Parlamentswahlen in Russland

23.09.2021

Parlamentswahlen in Russland: Nach Auszählung von einem Fünftel der Stimmen liegt die Partei "Einiges Russland" mit 42,9 % an der Spitze, gefolgt von den Kommunisten (23 %), den Liberaldemokraten (8,7 %), "Ehrliches Russland" (7,1 %) und "Neues Volk" (6,9 %).

Das, was wir im Westen als Liberale bezeichnen würden, d.h. Jabloko, ist noch nicht angekommen - obwohl sein Gründer mindestens einen dritten/vierten Platz mit 10 % der Stimmen erwartet.

Einige Überlegungen:

- RU dominiert weiterhin die Landschaft, aber von einer immer stärker ausgeprägten Position aus. Im Jahr 2016 hatte sie 54,2 % der Stimmen erhalten.
- Der Liberalismus westlicher Prägung scheint nicht wesentlich zu sein, die Präferenz einer so kleinen Minderheit ist irrelevant, wie die Leistung von Jabloko zeigt. Ich hatte hier (https://lnkd.in/dJhPShk2) über die Komplexität des russischen Liberalismus gesprochen und erklärt, warum Nawalny die Russen nicht anspricht, egal was Politiker/Journalisten sagen.
- Die Kommunisten und die Liberaldemokraten hätten diese Ergebnisse auch ohne Nawalnys Aufruf, "intelligent zu wählen", erzielt, da sie fast überall und seit mehreren Jahren auf dem Vormarsch sind.
- Kommunisten echte Überraschung der Wahlen, angesichts qualitativen Sprung im Vergleich zu 2016: von 13,3% auf 23%.

Vor uns liegt ein Wahlergebnis, von dem ich jetzt schon weiß, dass unsere Boulevardpresse es als "Erfolg für die RU", "Niederlage Putins" und "Triumph der Opposition" lesen wird.

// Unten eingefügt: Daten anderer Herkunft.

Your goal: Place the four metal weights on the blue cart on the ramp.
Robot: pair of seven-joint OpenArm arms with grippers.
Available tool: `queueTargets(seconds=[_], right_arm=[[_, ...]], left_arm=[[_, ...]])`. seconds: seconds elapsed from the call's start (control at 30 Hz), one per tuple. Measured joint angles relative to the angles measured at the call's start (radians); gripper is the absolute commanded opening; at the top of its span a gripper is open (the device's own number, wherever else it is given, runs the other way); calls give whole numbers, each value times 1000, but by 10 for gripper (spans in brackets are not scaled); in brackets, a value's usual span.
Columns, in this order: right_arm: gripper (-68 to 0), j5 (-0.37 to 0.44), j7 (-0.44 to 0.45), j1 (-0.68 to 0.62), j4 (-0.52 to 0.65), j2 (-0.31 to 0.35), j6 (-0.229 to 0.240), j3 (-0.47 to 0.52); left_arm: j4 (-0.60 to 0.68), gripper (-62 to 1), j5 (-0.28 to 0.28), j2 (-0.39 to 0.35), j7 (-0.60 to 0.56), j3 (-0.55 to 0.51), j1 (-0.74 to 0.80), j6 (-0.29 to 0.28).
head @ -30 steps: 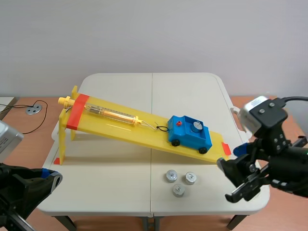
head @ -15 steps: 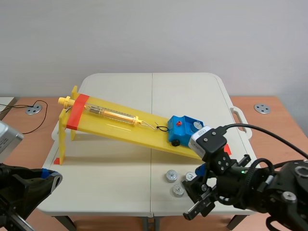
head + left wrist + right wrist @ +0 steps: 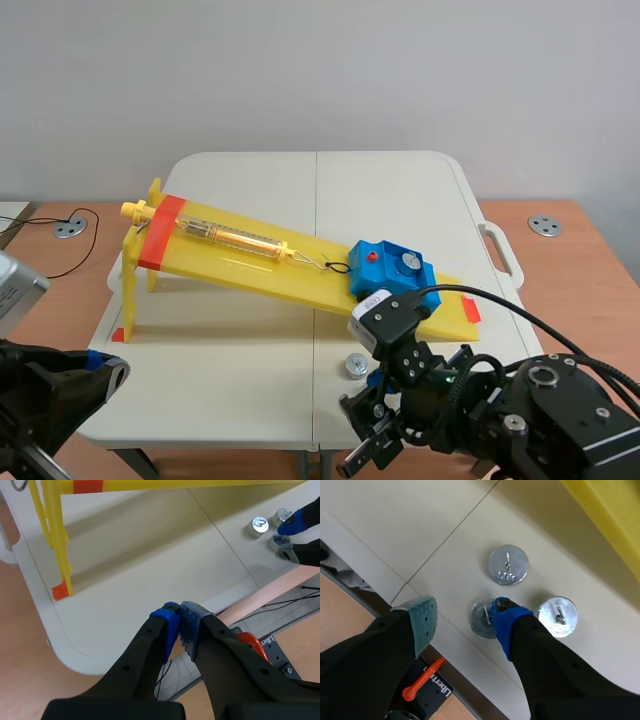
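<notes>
1. Right gripper (image 3: 462, 619) was spread open above three loose weights (image 3: 507, 565) on the table (image 3: 395, 510), with its blue pad (image 3: 501, 617) over the middle one.
2. Left gripper (image 3: 178, 622) was closed and empty at the table edge.
3. Fourth weight (image 3: 407, 263) sat on the blue cart (image 3: 385, 282) on the ramp (image 3: 240, 262).

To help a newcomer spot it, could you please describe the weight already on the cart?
Find the yellow ramp; the blue cart sits near its low end. The loaded weight is the silver disc on it, beside a red knob; the other three weights lie on the table.
</notes>
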Motion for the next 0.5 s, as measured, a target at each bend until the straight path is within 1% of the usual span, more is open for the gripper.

Aber von welcher Opposition sprechen wir? Die Kommunisten, die von der Wiederherstellung der Sowjetunion träumen, die liberalen Demokraten, die weder liberal noch demokratisch sind, die Rechten, die eine weiche Version der Kommunisten sind, und die Gentenowisten, die eine Miniaturausgabe der RU sind.

Diese Wahlen bestätigen (erneut) etwas, was (echte) Kremlinologen bereits wissen: Wenn Putin fällt, steigt Stalin auf, denn wenn man einen Russen ankratzt, findet man zwar einen Tataren, aber auch einen Kommunisten und einen Kosaken.

Und angesichts der Konkurrenz, die von Kommunisten bis hin zu Hypernationalisten reicht, täten Europa und die Vereinigten Staaten gut daran, ihre Beziehungen zu diesem missratenen Putin neu zu bewerten, einem gemäßigten Liberalen mit der geheiligten Visitenkarte Peters des Großen, der durch den Lauf der Dinge und die Hinterhältigkeit des Westens den düsteren Schwenk nach Europa zugunsten des zufriedenstellenderen Schwenk nach Asien aufgegeben hat.

War der Erfolg der Kommunisten und der Liberaldemokraten vorhersehbar? Ja, ich habe bereits 2019 in den Kolumnen von The Dissident Intellectual (https://lnkd.in/dnU-ZAuZ) über ihre Errungenschaften geschrieben und die Existenz eines "Russlands jenseits von Wladimir Putin" aufgezeigt, das sich von den Schwierigkeiten des Kreml-Politikers ernährt und überall von Moskau bis Wladiwostok wächst.

Ein Russland, das für eine Rückkehr zu den Jelzin-Jahren und eine Interaktion mit dem Westen aus einer gebückten und unterwürfigen Position heraus alles andere als günstig ist. Ein Russland, das Putin beunruhigt, das unsere Politiker nicht verstehen - so wie sie ihn nicht verstanden haben - und das vor 2024 in Aufruhr ist.